§ **Your task**
Below is some material. Set down exactly the line where "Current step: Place" appears and all lines after it, and stop at the last line.

§ **Data records**
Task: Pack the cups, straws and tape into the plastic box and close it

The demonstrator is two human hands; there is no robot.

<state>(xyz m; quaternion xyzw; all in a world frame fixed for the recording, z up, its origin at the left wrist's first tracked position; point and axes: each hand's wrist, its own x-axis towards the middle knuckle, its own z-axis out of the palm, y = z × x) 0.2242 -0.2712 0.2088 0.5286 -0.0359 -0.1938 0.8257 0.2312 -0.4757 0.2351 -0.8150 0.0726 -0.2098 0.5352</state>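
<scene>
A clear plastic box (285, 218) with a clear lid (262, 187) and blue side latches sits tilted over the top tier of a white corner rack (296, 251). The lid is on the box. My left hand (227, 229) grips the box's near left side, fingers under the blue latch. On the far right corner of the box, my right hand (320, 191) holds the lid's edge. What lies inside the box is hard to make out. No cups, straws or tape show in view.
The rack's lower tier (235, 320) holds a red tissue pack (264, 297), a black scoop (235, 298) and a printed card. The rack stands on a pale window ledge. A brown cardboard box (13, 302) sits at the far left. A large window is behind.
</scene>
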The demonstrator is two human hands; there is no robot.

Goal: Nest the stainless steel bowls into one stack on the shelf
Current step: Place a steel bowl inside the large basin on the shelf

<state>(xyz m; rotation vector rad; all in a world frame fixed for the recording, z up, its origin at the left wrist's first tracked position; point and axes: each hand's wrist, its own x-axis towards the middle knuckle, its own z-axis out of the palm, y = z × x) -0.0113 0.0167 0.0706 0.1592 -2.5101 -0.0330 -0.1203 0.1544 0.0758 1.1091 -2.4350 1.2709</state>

§ **Written answer**
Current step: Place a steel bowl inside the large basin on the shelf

<state>(xyz m; rotation vector rad; all in a world frame fixed for the recording, z up, its origin at the left wrist's first tracked position; point and axes: each hand's wrist, its own x-axis towards the middle knuckle, its own z-axis out of the palm, y = z × x) -0.0113 0.0167 0.0706 0.1592 -2.5101 -0.0330 -0.1203 0.1544 0.0758 1.1091 -2.4350 1.2709</state>

Nothing further is required for this exercise.